Things Half in Shadow
by Alan Finn
Release Date: December 30th, 2014
2014 Gallery Books
Ebook Edition; 448 Pages
Genre: Fiction / Historical
Source: Review copy from publisher
5 / 5 Stars
The year is 1869, and
the Civil War haunts the city of Philadelphia like a stubborn ghost.
Mothers in black continue to mourn their lost sons. Photographs of the
dead adorn dim sitting rooms. Maimed and broken men roam the streets.
One of those men is Edward Clark, who is still tormented by what he saw
during the war. Also constantly in his thoughts is another, more distant
tragedy--the murder of his mother at the hands of his father, the famed
magician Magellan Holmes...a crime that Edward witnessed when he was
Now a crime reporter for one of the city's largest
newspapers, Edward is asked to use his knowledge of illusions and visual
trickery to expose the influx of mediums that descended on Philadelphia
in the wake of the war. His first target is Mrs. Lucy Collins, a young
widow who uses old-fashioned sleight of hand to prey on grieving
families. Soon, Edward and Lucy become entwined in the murder of Lenora
Grimes Pastor, the city's most highly regarded--and by all accounts,
legitimate--medium, who dies mid-seance. With their reputations and
livelihoods at risk, Edward and Lucy set out to find the real killer,
and in the process unearth a terrifying hive of secrets that reaches
well beyond Mrs. Pastor.
Things Half in Shadow was a captivating tale, taking place in Philadelphia several years after the American Civil War.
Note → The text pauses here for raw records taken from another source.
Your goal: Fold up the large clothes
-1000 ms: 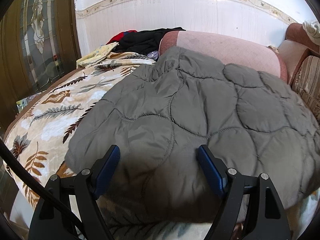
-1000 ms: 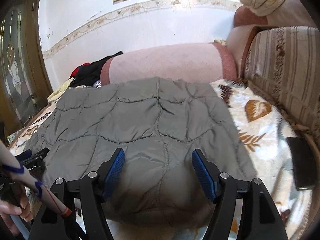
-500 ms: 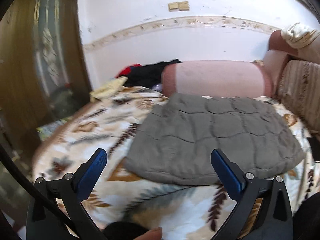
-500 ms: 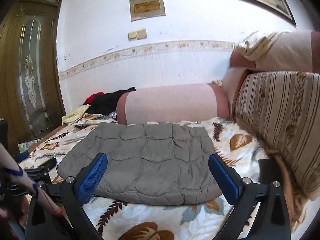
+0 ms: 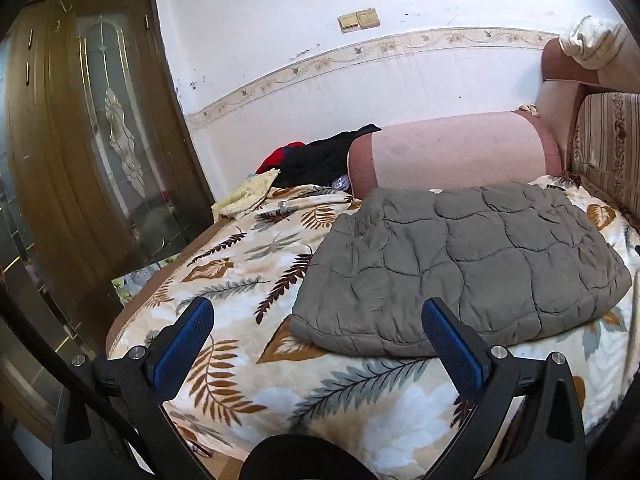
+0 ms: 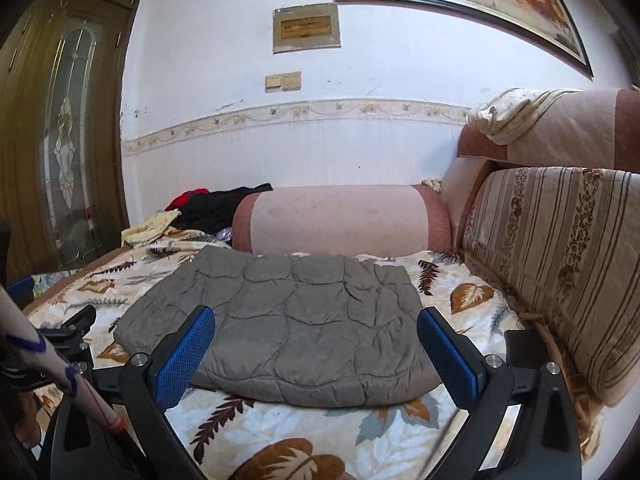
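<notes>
On leaf-print bedding (image 5: 248, 276) lies the folded grey quilted jacket (image 5: 460, 268); both grippers' fingers (image 6: 188, 356) gape wide, empty.

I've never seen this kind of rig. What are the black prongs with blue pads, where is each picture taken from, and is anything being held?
No robot here: a person carries a hand-held gripper in each hand, each with a camera looking along its two fingers. One picture is from the left gripper, the other from the right gripper. Both have just been opening; they stand wide open, holding nothing. On the leaf-patterned blanket lies a folded grey quilted jacket, with a pink bolster behind it.
</notes>
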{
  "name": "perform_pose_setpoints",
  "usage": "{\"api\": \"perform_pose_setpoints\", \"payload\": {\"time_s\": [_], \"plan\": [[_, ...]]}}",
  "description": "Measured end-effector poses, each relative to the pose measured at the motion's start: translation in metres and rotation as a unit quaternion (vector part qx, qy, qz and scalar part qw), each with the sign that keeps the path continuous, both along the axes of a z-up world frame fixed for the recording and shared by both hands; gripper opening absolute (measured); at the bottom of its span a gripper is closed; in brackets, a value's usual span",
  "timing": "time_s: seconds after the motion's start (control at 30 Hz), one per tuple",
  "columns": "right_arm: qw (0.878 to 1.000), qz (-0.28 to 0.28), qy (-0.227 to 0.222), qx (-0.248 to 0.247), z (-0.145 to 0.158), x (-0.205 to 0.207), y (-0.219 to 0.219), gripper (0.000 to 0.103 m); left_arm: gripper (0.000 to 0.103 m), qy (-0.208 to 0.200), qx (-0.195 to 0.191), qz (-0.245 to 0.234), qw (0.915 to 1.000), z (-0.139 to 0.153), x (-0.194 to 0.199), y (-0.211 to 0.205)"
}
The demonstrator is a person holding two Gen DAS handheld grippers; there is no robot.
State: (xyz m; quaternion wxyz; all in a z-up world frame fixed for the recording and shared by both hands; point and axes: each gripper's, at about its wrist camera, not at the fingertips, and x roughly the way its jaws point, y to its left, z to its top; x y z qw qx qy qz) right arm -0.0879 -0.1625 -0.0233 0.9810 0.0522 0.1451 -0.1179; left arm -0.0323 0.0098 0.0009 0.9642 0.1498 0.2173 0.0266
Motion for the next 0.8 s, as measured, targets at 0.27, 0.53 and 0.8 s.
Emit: {"api": "perform_pose_setpoints", "payload": {"time_s": [0.27,0.53,0.8], "plan": [[1.000,0.006,0.021,0.006,-0.011,0.010,-0.001,0.103,0.103,0.013,0.007,-0.001,0.9999,-0.009,0.004,-0.004],[1.000,0.009,0.030,0.002,-0.017,0.014,0.000,0.103,0.103,0.021,0.010,0.001,0.9997,-0.014,0.008,-0.004],[0.999,0.009,0.033,0.000,-0.018,0.016,-0.001,0.103,0.103,0.020,0.009,0.002,0.9998,-0.015,0.009,-0.004]]}}
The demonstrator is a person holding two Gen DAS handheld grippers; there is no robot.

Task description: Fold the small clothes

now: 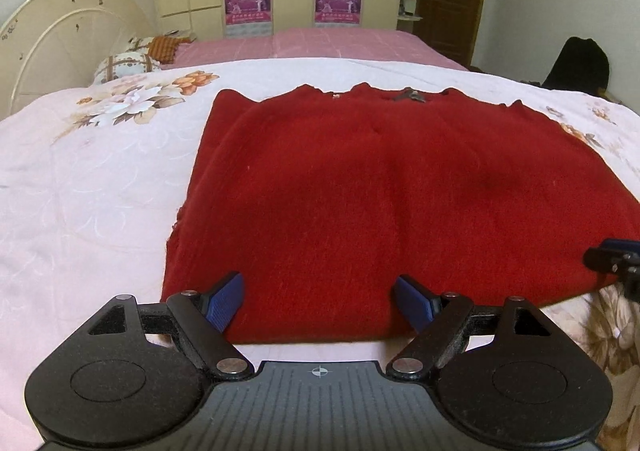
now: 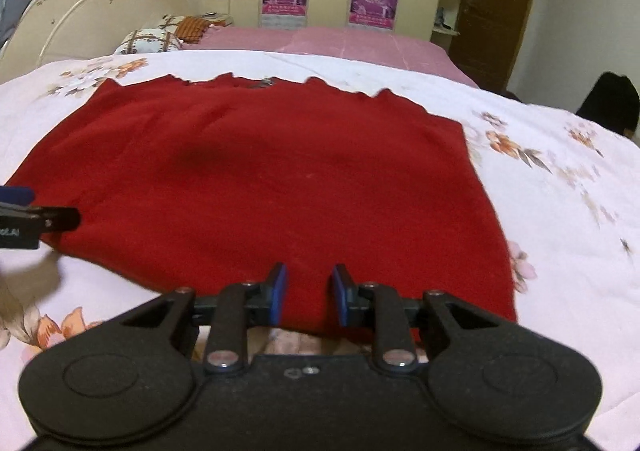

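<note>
In the left wrist view, a red knitted garment [image 1: 380, 187] lay spread flat on a floral quilt [image 1: 100, 179], its near hem toward the camera. The left gripper [image 1: 319, 301] hung over that hem near its left corner, jaws spread wide, holding nothing.

In the right wrist view, the right gripper [image 2: 307, 293] sat over the same hem nearer the right corner, its blue pads [image 2: 279, 293] parted with a narrower gap and red cloth showing between them, not yet pinched. The knit looked soft, light and limp, likely to sag and stretch; the two hem corners seemed the best places to grasp.
</note>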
I mention the Civil War because so much of it permeated the atmosphere of this novel, and drove the growth of mediums who were often accused of using sleight of hand and illusions to rob families that were grieving. There was a real development in the interest of the supernatural and whether it was real or not, occupying a large part of many discussions during social visits.
When we first meet Edward Clark, it is from the future, as he is enticed by his granddaughter to write down his ghostly tales and adventures from his youth, so you already know that he survived, and married, and had children. All this did was entice and intrigue me as well and I was pretty much captivated from that point; I had a pretty hard time putting down this novel. Written in the first person, I found myself empathizing with Edward and really felt like I was there. I was able to share in all of his emotions as well as view Philadelphia from his viewpoint and I liked that a lot. The author is very skilful as I found myself liking what Edward liked and disliking what Edward disliked; once I realized what was happening, I had to distance myself a little bit in order to take stock of what was really happening, and think about the suspects, and it was only when stepped back that I was able to figure out who the murderer was. Like I said, it was very skilfully done, and I was very appreciative of the author's writing ability.
I really enjoyed the character of Edward, but I will truthfully admit that it was Lucy Collins I adored. Edward was everything I could wish in a character; he was brave, funny, awkward, dashing (when warranted), nice, and conflicted. He is one of those wealthy men who prefers comfort over show, likes to work rather than be idle (he works as a crime-reporter), and associates with people others (as in a future father-in-law) would deem unacceptable. Lucy, however, is one of those characters whom I despised at the beginning, but absolutely adored towards the end. She has this way of growing on you, despite her sharp edges, and I found myself rooting for her and hoping things would turn out the way I wished. Because of her, the author was able to slide in some issues and themes during this time period such as spousal and child abuse and women's rights which made me compare our societies quite a bit. There was also some discussion around education and a woman's dependance on her husband, both socially and financially, especially when things go wrong.
Things Half in Shadow was much more than I expected, and the only disappointment I had (which is not really a disappointment, only for the waiting period) is discovering I have to wait for a sequel to discover more about the adventures of Edward and Lucy. This novel had everything I could want: intrigue, secrets, murder, mystery, and so on. There was even a bit of the paranormal for those of you who enjoy that aspect. Mr. Finn has a writing style that grabs you and makes you feel part of the story, makes you feel like you are in 1869, with excellent research and the inclusion of historical figures such as P.T. Barnum. Definitely an author I am looking forward to reading more from in the future.